Kobayashi analyzes modern Eisa as a result of the effort by each community's newly organized youth associations, an influence from sophisticated theatrical performance of Naha, and a social movement of modernization that forced young people to turn from "sexually explicit" gatherings to the "healthy" dance.

=== Creative Eisa ===
The 1980s saw the beginning of a new style of Eisa, called "creative Eisa" or "club team Eisa," which holds many distinctions from traditional forms of Eisa. Whereas traditionally Eisa groups consist of people from a village or community due to the sacredness of the activity in honoring the ancestors of a specific community, creative Eisa teams are usually independent of local communities, and admit anyone regardless of their heritage. Creative Eisa is characterized largely by its song selection, with groups usually choosing to dance to newer songs, rather than the traditional standards. Hidekatsu, a Taketomi-born Ryukyu music artist, has become one of the most popular artists that creative Eisa groups dance to. His hit song, Mirukumunari, has become one of the most frequently performed creative Eisa dances. Hidekatsu is unique in that his songs are almost entirely sung in the Ryukyuan languages, which is a marked departure from most modern day Ryukyu pop singers, who sing primarily in Japanese, making Hidekatsu's music a vital link for young modern Ryukyuans to the languages of their ancestors, who otherwise receive little exposure to the languages. All of the Ryukyu languages are endangered due to over a century of social and political prejudice against the Ryukyu languages by the Japanese government.

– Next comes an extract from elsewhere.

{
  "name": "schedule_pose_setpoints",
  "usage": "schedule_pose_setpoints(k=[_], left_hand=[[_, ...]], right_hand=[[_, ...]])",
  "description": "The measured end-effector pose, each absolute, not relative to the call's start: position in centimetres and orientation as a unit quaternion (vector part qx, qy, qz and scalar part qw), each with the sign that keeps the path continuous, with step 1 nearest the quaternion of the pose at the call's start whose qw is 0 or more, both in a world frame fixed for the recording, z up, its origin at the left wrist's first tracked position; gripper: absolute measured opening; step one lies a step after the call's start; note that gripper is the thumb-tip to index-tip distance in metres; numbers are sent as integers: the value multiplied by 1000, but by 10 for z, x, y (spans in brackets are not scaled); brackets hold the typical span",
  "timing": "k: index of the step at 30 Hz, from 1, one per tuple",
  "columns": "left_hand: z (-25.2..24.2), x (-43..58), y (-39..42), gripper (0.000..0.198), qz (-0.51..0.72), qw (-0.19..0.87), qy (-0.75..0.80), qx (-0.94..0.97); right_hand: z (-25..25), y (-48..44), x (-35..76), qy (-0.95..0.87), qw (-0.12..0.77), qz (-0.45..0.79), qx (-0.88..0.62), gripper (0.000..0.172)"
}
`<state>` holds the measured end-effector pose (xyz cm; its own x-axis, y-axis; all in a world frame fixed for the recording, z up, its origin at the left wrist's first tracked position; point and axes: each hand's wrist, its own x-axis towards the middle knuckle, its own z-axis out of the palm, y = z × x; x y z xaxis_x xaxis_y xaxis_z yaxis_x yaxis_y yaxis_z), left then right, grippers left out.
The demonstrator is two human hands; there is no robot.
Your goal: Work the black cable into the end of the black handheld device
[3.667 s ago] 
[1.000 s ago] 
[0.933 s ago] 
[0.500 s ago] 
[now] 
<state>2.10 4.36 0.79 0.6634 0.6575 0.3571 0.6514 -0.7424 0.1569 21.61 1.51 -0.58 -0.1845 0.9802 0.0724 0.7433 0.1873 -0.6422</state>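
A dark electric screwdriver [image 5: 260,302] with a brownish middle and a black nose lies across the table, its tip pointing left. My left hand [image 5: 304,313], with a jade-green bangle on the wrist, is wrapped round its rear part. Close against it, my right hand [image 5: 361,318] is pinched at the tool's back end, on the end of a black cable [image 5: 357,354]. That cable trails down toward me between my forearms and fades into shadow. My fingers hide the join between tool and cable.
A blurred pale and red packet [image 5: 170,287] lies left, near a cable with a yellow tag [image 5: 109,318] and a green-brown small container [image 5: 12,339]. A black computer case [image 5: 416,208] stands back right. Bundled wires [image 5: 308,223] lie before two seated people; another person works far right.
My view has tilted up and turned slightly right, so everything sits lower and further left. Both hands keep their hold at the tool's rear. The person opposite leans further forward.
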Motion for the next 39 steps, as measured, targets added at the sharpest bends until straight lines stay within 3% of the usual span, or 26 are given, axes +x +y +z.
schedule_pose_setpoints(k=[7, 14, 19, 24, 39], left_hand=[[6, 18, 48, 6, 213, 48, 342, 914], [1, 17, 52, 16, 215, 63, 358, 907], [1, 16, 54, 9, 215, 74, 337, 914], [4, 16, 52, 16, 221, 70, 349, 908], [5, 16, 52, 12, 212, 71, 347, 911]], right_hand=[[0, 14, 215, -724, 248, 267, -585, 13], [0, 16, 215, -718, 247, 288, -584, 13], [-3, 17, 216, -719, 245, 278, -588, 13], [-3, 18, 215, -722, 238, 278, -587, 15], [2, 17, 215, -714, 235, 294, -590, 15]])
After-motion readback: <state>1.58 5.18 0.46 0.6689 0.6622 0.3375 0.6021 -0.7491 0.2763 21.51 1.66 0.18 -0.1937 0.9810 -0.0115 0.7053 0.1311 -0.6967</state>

Some examples of creative Eisa clubs include Ryukyukoku Matsuri Daiko and Chinagu Eisa (based in Hawaiʻi). Ryukyukoku Matsuri Daiko, formed in 1982, was one of the first creative Eisa clubs, and has since expanded to form chapters in mainland Japan, Hawaiʻi, the mainland United States, and other locations with Okinawan populations. Whereas traditionally men would dance Eisa utilizing drums, while women would dance drumless, creative Eisa features many women who choose to dance with drums.

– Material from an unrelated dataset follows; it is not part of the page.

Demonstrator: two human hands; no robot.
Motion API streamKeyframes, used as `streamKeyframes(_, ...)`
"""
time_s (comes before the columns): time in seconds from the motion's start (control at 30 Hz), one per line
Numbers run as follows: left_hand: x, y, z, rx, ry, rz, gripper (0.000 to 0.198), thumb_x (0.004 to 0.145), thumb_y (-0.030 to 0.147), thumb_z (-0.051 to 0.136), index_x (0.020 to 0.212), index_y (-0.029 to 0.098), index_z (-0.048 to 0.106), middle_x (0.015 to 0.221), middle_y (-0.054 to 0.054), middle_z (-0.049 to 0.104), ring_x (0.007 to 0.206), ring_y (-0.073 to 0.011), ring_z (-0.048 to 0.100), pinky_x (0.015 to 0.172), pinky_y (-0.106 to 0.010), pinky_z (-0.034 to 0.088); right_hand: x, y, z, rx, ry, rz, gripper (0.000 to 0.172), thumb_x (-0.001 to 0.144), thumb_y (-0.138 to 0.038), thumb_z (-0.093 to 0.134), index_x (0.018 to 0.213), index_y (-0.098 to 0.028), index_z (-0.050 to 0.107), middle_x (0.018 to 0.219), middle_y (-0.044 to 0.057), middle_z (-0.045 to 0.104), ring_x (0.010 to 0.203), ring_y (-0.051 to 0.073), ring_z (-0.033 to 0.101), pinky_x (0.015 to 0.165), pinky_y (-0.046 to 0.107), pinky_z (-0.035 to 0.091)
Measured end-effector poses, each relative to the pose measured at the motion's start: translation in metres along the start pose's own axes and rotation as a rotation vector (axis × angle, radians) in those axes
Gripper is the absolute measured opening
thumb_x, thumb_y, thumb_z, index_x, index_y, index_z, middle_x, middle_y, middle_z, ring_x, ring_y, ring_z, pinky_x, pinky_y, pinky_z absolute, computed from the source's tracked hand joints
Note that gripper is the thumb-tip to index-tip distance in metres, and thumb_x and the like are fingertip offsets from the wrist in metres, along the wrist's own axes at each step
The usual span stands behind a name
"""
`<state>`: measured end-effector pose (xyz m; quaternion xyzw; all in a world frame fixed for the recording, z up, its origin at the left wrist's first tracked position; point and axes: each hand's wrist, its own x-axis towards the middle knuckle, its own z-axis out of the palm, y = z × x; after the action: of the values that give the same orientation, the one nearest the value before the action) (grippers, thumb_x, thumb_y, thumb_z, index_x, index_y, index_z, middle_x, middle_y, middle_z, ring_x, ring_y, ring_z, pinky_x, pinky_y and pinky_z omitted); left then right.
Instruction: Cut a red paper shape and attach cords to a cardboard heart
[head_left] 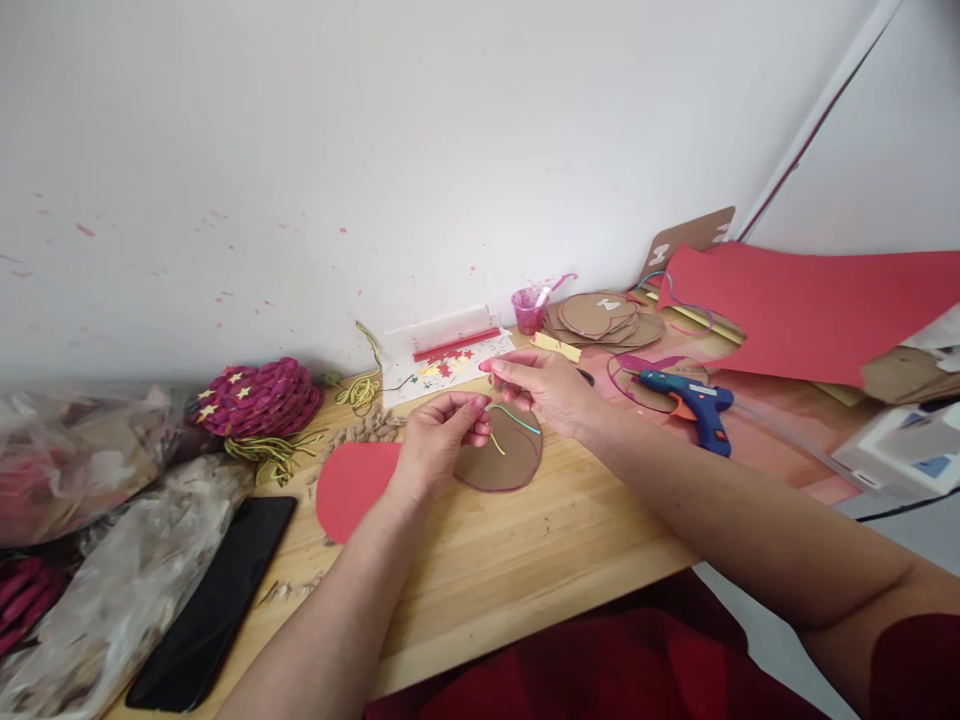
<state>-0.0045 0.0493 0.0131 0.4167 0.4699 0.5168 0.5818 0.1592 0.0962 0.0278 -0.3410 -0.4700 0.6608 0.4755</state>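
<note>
Left hand [442, 432] and right hand [553, 388], both pinched closed, grip thin cord [516, 416]; a slack pinch could drop it

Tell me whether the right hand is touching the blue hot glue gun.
Apart. The head view shows a clear gap: the blue hot glue gun lies to the right of the right hand, its nozzle stopping short.

Bright, diffuse light whitens the wall [450, 150], a soft shadow greying its base at nine o'clock. Wide-angle stretch pulls the bags [150, 565] at eight o'clock; fine detail looks slightly soft.
</note>
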Motion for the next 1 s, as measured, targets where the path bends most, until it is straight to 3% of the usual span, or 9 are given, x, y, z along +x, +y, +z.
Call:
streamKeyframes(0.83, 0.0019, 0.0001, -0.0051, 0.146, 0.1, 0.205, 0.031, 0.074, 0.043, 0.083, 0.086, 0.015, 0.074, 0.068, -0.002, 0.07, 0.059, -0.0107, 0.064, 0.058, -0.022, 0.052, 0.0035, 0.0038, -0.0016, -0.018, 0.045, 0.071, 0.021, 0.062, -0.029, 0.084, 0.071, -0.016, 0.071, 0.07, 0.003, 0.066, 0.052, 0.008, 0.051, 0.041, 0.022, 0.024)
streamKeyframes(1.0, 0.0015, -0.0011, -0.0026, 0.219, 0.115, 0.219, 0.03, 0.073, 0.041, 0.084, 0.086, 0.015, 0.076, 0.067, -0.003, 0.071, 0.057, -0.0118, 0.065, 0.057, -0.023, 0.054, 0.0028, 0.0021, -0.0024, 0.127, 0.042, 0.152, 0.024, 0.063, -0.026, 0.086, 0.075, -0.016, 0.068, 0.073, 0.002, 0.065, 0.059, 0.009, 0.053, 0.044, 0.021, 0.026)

In addition to having the freedom of dancing to new songs, creative Eisa groups often create their own choreographies, typically using elements of traditional Eisa and karate.

Since its formation, creative Eisa has become hugely popular in Okinawa, and has also been exported to the Miyako and Yaeyama Islands, Yoron Island (1992) Okinoerabu Island (1993), Kagoshima Prefecture, and to the Kantō and Kansai regions, where people of Okinawan descent concentrated. Creative Eisa has also been exported internationally to virtually anywhere with sizeable Okinawan populations, such as Hawaiʻi, the continental United States, and South America.

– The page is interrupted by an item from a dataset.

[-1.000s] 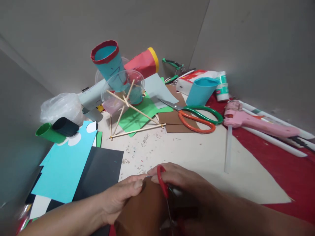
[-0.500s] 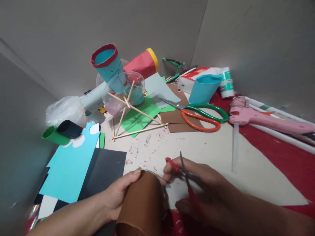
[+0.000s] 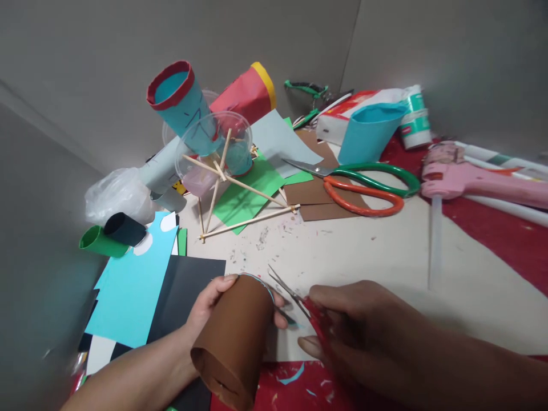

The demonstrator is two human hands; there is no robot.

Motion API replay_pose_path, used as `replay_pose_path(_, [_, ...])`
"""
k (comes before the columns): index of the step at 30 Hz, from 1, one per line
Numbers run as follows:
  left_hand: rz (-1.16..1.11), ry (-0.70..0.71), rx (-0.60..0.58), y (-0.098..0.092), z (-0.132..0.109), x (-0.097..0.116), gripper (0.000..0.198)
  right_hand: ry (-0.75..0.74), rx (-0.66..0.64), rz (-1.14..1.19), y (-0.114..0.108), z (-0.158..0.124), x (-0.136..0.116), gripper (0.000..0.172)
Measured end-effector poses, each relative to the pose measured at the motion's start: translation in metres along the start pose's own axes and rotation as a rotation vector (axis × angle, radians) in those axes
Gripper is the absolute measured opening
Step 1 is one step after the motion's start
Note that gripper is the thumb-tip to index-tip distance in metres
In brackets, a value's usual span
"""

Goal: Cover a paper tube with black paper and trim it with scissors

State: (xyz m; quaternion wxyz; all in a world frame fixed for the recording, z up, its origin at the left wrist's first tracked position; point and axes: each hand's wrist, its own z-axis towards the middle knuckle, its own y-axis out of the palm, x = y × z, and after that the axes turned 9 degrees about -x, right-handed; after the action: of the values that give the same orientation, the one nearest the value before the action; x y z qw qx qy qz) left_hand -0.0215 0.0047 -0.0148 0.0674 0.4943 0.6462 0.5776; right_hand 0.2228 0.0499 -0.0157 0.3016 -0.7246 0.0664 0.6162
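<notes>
The left hand (image 3: 208, 303) is gripping a brown paper cup (image 3: 234, 337), fingers curled around its far rim, and is holding it tilted low at the near edge of the cream sheet (image 3: 385, 257), open end facing the viewer. The right hand (image 3: 355, 328) is closing around small red-handled scissors (image 3: 291, 294), whose parted blades are pointing at that rim. Large scissors (image 3: 362, 191), a pink glue gun (image 3: 471, 177) and a stick frame (image 3: 233, 191) are lying well beyond.

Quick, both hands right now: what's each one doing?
Left hand: closed around the brown paper cup, held on its side.
Right hand: closed on the small scissors, blades apart near the cup's rim.
</notes>
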Motion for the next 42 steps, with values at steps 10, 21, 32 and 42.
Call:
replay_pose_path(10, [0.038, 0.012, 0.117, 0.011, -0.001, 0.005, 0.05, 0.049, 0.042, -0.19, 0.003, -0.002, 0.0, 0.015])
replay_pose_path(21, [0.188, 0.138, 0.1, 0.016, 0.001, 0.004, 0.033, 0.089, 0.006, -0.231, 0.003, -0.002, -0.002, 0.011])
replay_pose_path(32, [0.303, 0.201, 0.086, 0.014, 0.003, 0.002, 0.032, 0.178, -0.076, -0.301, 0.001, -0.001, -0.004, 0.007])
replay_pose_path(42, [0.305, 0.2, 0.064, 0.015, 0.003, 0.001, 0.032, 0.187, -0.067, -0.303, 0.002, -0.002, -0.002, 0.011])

For many young Ryukyuans in the 21st century, creative Eisa has become an integral part of their cultural identity, providing a vital link between tradition and modern creativity.

One consequence of the rise of creative Eisa is a crisis in authenticity. In response, youth associations increasingly see their community-based Eisa as Okinawan tradition although the perceived tradition is a result of "growing pains" up to 1970s.